- Aim of the task -
Find the word "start" in the material below and gather every line that contains it.

======== Source material ========

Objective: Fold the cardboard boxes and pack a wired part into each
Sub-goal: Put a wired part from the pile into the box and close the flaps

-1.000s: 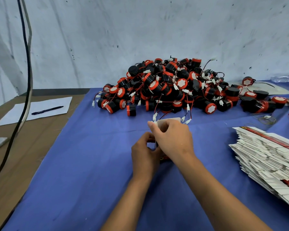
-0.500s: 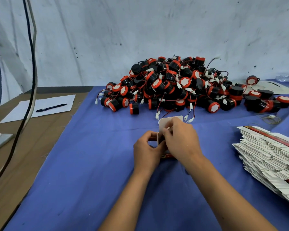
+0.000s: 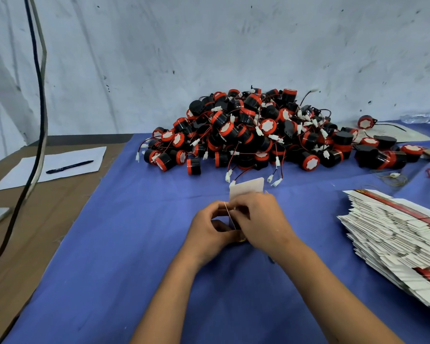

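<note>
A small white cardboard box stands between my hands on the blue cloth, its top flap sticking up. My left hand grips the box's left side. My right hand curls over the open top with fingertips pinching at the flap edge. Most of the box is hidden behind my fingers, so I cannot tell what is inside. A big pile of black-and-red wired parts lies behind the box. A stack of flat unfolded boxes lies at the right.
Left of the cloth, on the brown table, lie a white sheet and a black pen. Black cables hang down at the left. A plastic bottle lies far right by the wall. A red ring lies on the cloth.
The box's flap has come up higher above my right hand. My right fingers have shifted down onto the box opening, while my left hand keeps its hold.
</note>
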Tool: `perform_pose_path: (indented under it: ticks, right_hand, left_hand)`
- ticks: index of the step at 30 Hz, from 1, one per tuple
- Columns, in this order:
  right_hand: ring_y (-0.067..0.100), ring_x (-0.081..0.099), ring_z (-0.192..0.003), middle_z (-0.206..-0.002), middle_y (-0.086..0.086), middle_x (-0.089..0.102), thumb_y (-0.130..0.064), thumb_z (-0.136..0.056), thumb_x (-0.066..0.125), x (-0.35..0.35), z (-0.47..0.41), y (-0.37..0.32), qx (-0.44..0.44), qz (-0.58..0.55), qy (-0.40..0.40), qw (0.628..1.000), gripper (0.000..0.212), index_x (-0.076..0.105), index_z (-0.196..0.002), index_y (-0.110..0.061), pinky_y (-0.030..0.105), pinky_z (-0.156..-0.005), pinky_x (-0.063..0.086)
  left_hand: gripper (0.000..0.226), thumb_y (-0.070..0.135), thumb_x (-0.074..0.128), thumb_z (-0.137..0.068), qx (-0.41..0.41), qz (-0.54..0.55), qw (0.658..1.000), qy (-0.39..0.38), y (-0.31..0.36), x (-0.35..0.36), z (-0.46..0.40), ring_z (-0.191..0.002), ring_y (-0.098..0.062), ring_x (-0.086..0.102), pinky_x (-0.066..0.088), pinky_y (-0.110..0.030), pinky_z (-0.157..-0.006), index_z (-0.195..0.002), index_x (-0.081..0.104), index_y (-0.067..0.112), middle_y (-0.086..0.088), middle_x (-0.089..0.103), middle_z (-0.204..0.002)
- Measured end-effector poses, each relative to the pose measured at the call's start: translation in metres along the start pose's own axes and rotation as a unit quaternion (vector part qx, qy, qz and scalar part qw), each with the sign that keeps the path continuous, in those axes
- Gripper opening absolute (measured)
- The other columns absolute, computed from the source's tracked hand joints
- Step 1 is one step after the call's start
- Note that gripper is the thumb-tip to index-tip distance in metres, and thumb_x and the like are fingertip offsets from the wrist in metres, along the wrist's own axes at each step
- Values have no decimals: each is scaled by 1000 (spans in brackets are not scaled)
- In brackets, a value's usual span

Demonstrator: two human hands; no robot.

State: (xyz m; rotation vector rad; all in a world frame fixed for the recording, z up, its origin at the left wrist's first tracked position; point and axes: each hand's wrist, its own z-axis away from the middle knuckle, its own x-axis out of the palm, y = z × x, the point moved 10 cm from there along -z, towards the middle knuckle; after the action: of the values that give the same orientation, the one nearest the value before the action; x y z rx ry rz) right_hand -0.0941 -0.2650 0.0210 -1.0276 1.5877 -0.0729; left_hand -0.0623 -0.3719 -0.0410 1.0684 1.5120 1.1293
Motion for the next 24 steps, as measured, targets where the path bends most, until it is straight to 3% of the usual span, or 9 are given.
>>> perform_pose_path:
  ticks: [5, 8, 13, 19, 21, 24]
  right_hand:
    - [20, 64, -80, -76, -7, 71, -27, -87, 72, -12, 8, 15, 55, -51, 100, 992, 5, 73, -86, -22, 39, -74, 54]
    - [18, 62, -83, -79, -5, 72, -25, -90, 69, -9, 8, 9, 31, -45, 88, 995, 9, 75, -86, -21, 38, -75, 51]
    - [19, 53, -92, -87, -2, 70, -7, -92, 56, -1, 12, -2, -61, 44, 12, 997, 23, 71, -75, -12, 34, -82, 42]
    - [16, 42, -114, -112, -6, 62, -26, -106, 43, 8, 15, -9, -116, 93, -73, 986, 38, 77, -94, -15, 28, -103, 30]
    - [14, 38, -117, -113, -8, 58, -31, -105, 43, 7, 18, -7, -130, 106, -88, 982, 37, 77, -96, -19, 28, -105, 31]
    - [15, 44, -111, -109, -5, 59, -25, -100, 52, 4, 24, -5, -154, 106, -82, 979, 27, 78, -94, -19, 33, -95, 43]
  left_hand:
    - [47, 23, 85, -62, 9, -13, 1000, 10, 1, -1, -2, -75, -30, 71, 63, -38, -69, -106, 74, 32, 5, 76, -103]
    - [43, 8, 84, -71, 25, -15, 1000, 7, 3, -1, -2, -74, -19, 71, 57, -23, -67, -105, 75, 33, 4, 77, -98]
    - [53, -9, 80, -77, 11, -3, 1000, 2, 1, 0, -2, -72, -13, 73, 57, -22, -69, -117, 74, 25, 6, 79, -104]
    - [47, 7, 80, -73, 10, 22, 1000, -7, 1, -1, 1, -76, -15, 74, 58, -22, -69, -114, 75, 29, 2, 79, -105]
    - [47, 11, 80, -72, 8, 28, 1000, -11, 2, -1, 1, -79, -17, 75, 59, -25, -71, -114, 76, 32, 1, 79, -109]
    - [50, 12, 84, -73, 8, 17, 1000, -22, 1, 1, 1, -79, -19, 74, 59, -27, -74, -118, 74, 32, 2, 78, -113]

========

- Task result -
- Measured end-effector poses, each relative to the pose measured at the call's start: translation in metres along the start pose's own axes and rotation as a unit quaternion (vector part qx, qy, qz and scalar part qw), each with the sign that keeps the path continuous, in those axes
- Step 1 is one step after the call's start

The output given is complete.